When we were kids, one universal maxim was hammered into our minds: the Golden Rule. Treat others how you would want to be treated.
In the simple world of playgrounds and snacktime, it was an effective starter pack for being a good person. Or, at the very least, it gave kids a reason to rethink their career as a bully.
The Golden Rule is often linked to empathy, but in a much more complicated, grown-up world, our reliance on empathy and the Golden Rule is limiting.
To begin, what exactly is empathy? Empathy is defined as being able to feel what another person feels and “step into their shoes.”
Essentially, it’s a mirror for emotions. However, having empathy doesn’t necessarily mean you’re good, kind or moral. You can care about people without empathy. You can love people without empathy. You can act without empathy.
For one, you don’t have to feel the same emotions to logically understand what someone is going through.
People who have low empathy are still capable of sympathy — rather than feeling how someone feels, they can see it and think it. We all have the intellectual capacity to make connections between our own experiences and others’ emotions. We all have the capacity to know when someone is upset and attempt to understand why.

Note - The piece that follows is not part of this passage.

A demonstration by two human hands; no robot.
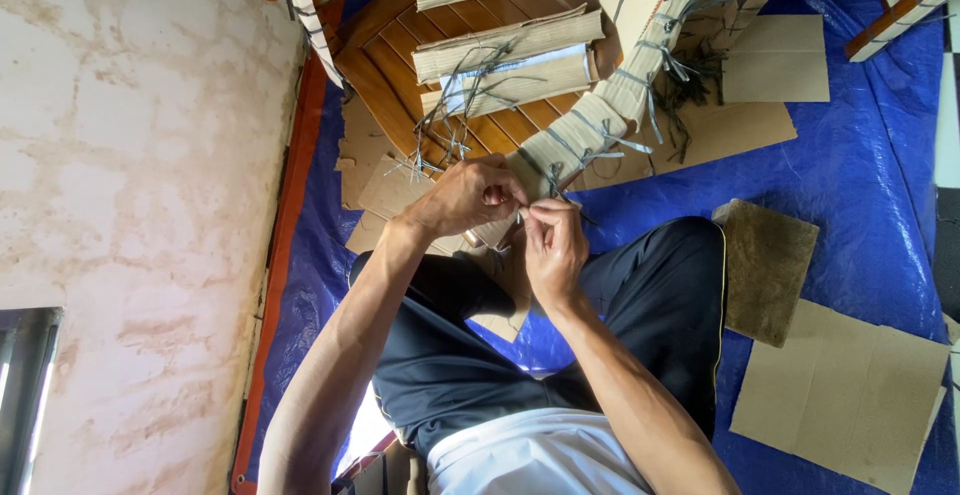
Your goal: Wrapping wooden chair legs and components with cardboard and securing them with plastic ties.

Sometimes, sympathy is better than empathy. It would be presumptuous to say you can actually empathize with anyone who has been through a traumatic experience that you have not gone through. Plus, the way we process our emotions is very personal — empathy only deals with reflecting perceived pain, and our perceptions are often not reality.
Sympathy is also more of an active response than empathy. Sympathy means seeking to understand how the other person is feeling. Empathy is automatic and passive, and it’s based on how your brain is wired rather than how you interact with others.
A misconception of empathy is that it automatically makes you a good person who does good deeds. Though the Golden Rule is conflated with empathy, empathy doesn’t actually include any action or treatment of others. Compassion does.
Empathy means suffering with the affected — the equivalent of seeing someone drowning and jumping into the ocean with them. Compassion, on the other hand, means taking a less immersive route and, more importantly, taking action. It means throwing the drowning person a lifesaver and pulling them up.
Like sympathy, compassion is active. It is a choice. Sympathy and compassion can exist without empathy. You choose the way you respond to a situation. For example, you can feel empathy and still be a jerk, or you can not feel it and still be compassionate and considerate.
So, now that we’ve established how you can care and act without empathy, let’s discuss how emotional empathy can be limiting.
Our society tends to focus on the idea that the way we treat others is reliant on how we feel and are affected by it. It’s an individualistic take.
You should care about other people simply because it’s right and it creates a healthy community. The basis of how you treat others should not be on your own feelings. In fact, focusing on yourself and empathizing with those close to you — at an extreme — can enable the dehumanization of and aggression toward outsiders.
Additionally, while empathy can be a motivator for helping friends and family, it doesn’t work as well on a larger scale. Psychologist Paul Bloom argues in his book “Against Empathy: The Case for Rational Compassion” that empathy is too individual-centric to the victim and not the empathizer.
Studies have shown there is an emotional plateau when it comes to empathizing. Hearing an individual’s heart-wrenching story might compel you to act on your empathy, but we often don’t have the capacity to fully process large-scale tragedies and abstract death tolls.
This leads to the prioritization of individuals you are familiar with over large groups of people you don’t know or who are outside of your social bubble. Blow up the proportions, and you’re left with an unfair distribution of resources and awareness.
Bloom also points out how empathy can amplify the effects of implicit bias. You can feel empathy in different ways about different people. There can thus be, say, a racial bias in how you empathize with and perceive someone else’s pain.
Notably, in the medical field, doctors have long been documented for undertreating pain in patients of color and exhibiting more empathy for white patients.
Empathy can backfire in many situations because your immediate emotional response is not always correct or just. More often than not, it is informed by your experiences, opinions and prejudices. Reliance on empathy then translates into a flawed treatment of others. Not exactly the Golden Rule we expected, right?
We cannot and should not allow empathy to be key in our decision making. We can’t let it dictate how we treat others. As we tackle larger social and human rights issues, it’s especially important to instead practice compassion, self-awareness and moral responsibility.